Prompt: Going line by line through the material below, tally those that contain the word "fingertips" and give the count by itself.

----------

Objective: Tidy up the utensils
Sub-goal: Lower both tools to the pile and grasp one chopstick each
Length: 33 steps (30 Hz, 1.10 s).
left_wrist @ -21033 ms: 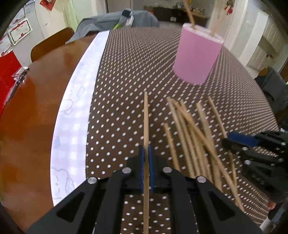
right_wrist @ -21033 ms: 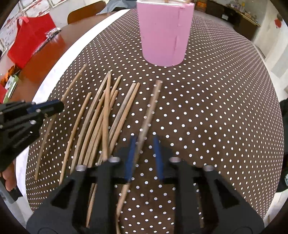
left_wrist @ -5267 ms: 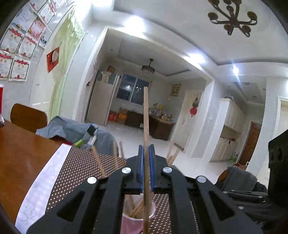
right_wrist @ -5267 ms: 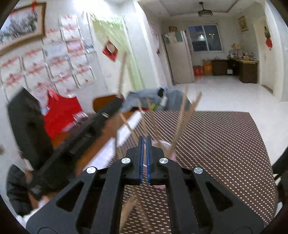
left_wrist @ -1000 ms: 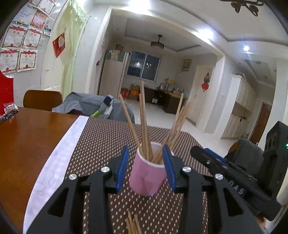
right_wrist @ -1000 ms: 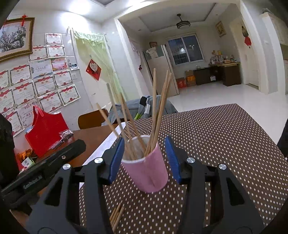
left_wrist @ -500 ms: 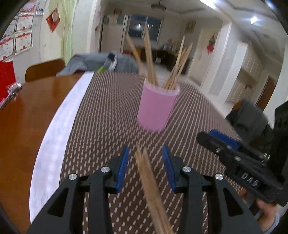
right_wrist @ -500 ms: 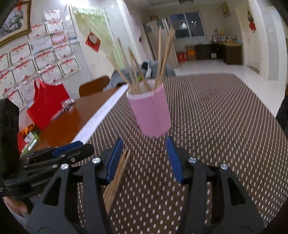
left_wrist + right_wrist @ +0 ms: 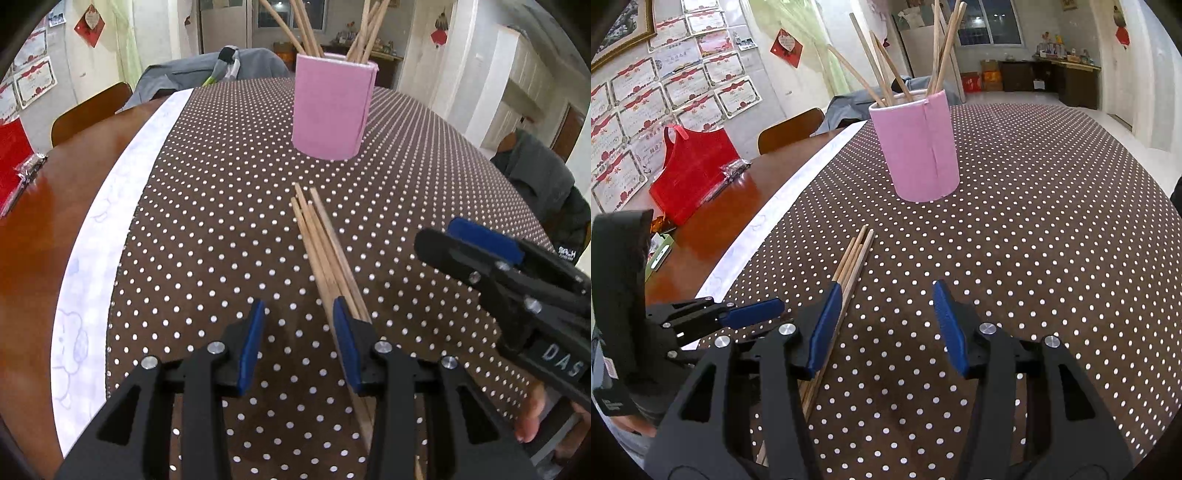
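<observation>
**Table inventory: chopsticks, holder and two hand-held grippers**

1. Table. Polished brown wood, bare along its left side. A red bag stands on that left part, far from the grippers.

2. Tablecloth. Dark brown with white dots, covering most of the table; a pale printed border runs down its left edge.

3. Chairs. One wooden chair back at the far left side of the table, with grey clothing draped just right of it. A further dark garment hangs at the far right.

4. Right gripper. Black frame, blue pads. Its fingers stand wide apart with only bare cloth between them. The left pad sits just beside the loose chopsticks, which lie outside the gap. A person's hand holds its body, seen low on the right in the left wrist view.

5. Left gripper. Same build. Fingers spread to a medium gap, nothing between them. The right pad overlaps the chopstick bundle as seen from above; whether it touches cannot be told.

6. Pink cup. Upright cylinder on the cloth, at the far middle, well apart from both grippers. Several chopsticks in the cup lean outward in different directions.

7. Loose chopsticks. A tight bundle of about four, flat on the cloth, near the cup and running from it toward the near edge. They lie between the two grippers, with their near ends hidden under the gripper frames.
</observation>
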Each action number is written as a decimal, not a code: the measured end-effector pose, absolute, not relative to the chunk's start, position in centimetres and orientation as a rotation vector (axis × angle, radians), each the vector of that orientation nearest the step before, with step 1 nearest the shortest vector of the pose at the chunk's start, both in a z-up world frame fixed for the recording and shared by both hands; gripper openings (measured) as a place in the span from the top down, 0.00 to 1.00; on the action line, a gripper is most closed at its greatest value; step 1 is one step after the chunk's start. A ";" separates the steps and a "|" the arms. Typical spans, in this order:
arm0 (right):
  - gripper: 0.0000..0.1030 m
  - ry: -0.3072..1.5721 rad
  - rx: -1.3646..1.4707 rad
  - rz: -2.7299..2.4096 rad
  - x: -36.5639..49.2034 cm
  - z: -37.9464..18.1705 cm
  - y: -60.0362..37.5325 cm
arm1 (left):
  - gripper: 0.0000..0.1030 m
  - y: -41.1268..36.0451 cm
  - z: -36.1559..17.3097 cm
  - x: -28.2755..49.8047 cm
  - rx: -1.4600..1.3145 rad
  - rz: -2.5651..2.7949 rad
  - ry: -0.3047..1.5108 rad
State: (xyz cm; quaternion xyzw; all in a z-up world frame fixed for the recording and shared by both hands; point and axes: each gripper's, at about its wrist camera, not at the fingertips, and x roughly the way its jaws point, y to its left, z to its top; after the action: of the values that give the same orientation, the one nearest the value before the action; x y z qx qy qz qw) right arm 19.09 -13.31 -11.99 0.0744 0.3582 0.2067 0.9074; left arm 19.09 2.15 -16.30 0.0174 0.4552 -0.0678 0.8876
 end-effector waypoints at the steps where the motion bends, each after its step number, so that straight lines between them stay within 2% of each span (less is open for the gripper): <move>1: 0.50 0.740 0.155 0.426 19.0 -12.0 -13.3 | 0.63 2.1 -16.2 19.1 0.039 -0.141 0.945; 6: 0.50 0.741 0.157 0.417 19.1 -12.1 -13.5 | 0.62 1.4 -16.2 19.3 0.073 -0.136 0.939; 8: 0.50 0.742 0.161 0.415 19.0 -12.2 -13.7 | 0.54 1.0 -16.3 19.3 0.110 -0.116 0.923; 9: 0.50 0.741 0.163 0.413 19.0 -12.3 -13.8 | 0.54 0.9 -16.3 19.3 0.125 -0.103 0.914; 20: 0.49 0.771 0.168 0.412 19.7 -12.6 -13.8 | 0.54 0.6 -16.0 19.7 0.183 -0.057 0.952; 27: 0.48 0.794 0.145 0.409 20.0 -12.7 -13.6 | 0.54 1.9 -16.5 21.0 0.086 -0.073 0.999; 28: 0.48 0.801 0.139 0.409 20.1 -12.8 -13.5 | 0.58 2.1 -16.5 21.0 0.081 -0.072 0.995; 29: 0.48 0.808 0.134 0.410 20.1 -12.9 -13.3 | 0.70 2.2 -16.5 21.0 0.075 -0.067 0.989; 30: 0.48 0.820 0.125 0.413 20.3 -13.0 -13.1 | 0.76 2.3 -16.4 21.1 0.067 -0.061 0.987; 31: 0.48 0.825 0.117 0.413 20.3 -12.9 -12.8 | 0.88 2.6 -16.4 21.2 0.053 -0.052 0.987; 33: 0.48 0.849 0.090 0.419 20.4 -13.1 -11.9 | 0.91 3.1 -16.4 21.2 0.013 -0.060 0.990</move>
State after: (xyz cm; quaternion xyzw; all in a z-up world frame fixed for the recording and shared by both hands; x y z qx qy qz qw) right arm 20.42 -11.93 -13.06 0.0433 0.4087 0.2018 0.8890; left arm 21.24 3.14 -16.42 0.0062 0.4749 -0.0289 0.8795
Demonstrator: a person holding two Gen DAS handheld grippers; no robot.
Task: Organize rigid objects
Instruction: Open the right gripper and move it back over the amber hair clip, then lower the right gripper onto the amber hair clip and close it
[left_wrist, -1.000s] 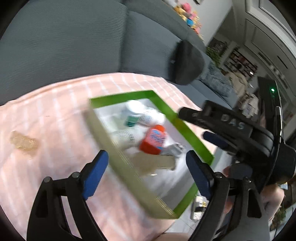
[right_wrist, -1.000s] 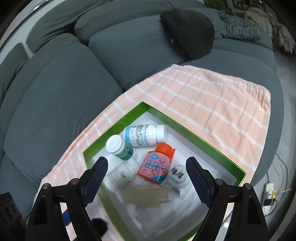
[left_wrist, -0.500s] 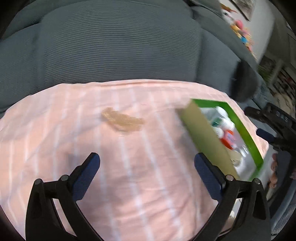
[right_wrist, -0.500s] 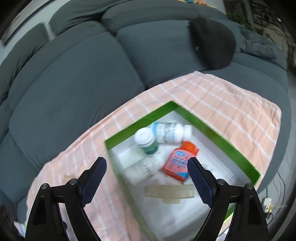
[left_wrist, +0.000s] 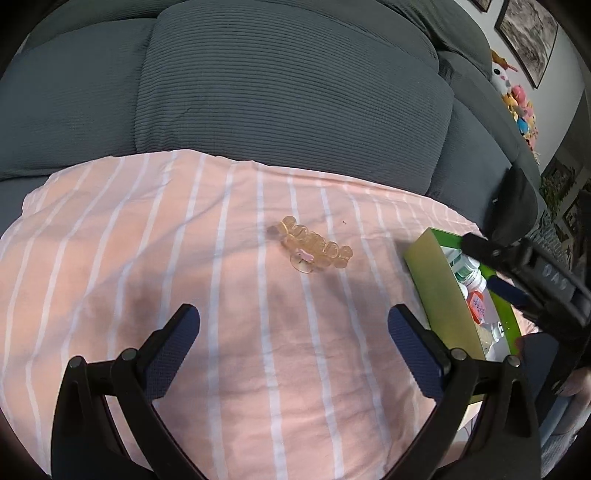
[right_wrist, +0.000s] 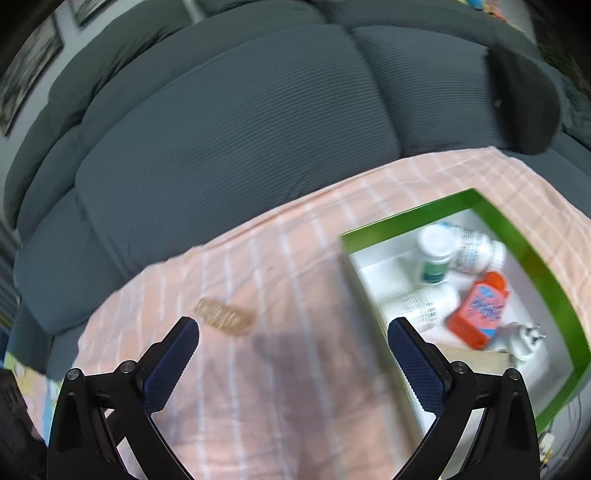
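- The left gripper (left_wrist: 293, 326) is spread wide, empty, near the amber hair clip (left_wrist: 314, 248).
- The right gripper (right_wrist: 293, 338) is opening, empty, beside the green box (right_wrist: 509, 221).

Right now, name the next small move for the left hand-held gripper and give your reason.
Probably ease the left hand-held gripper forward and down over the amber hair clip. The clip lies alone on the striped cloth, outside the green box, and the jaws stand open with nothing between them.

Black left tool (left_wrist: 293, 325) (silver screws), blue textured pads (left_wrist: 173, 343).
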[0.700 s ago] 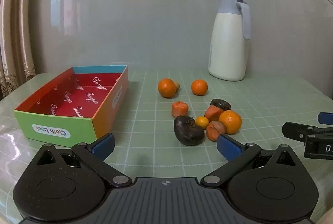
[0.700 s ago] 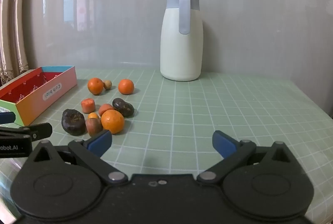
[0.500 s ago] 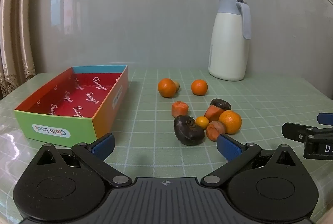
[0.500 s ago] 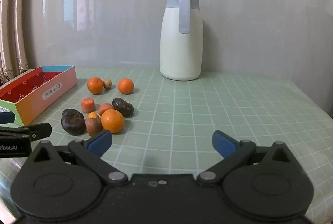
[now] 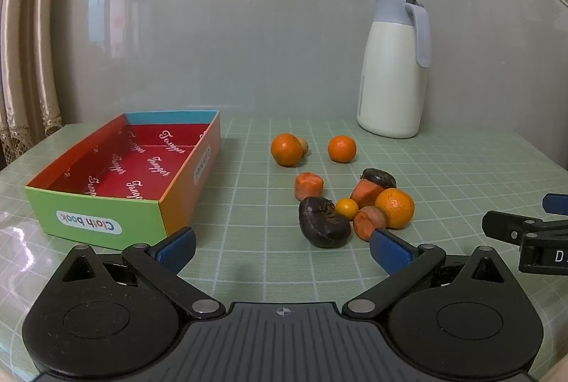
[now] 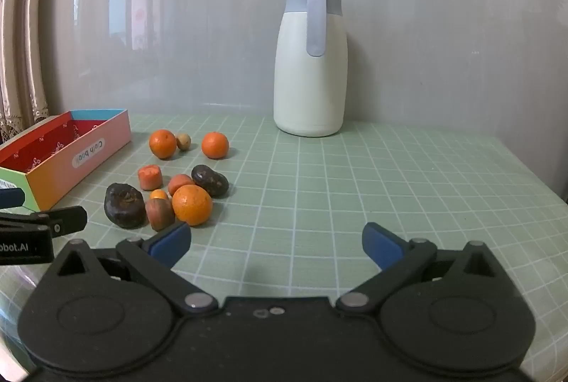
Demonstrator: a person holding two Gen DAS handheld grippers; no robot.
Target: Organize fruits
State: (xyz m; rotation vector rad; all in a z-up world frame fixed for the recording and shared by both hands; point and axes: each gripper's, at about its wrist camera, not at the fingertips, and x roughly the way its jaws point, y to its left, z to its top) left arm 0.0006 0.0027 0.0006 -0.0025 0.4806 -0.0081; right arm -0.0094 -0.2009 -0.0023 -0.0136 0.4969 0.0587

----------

Completed exercise: 2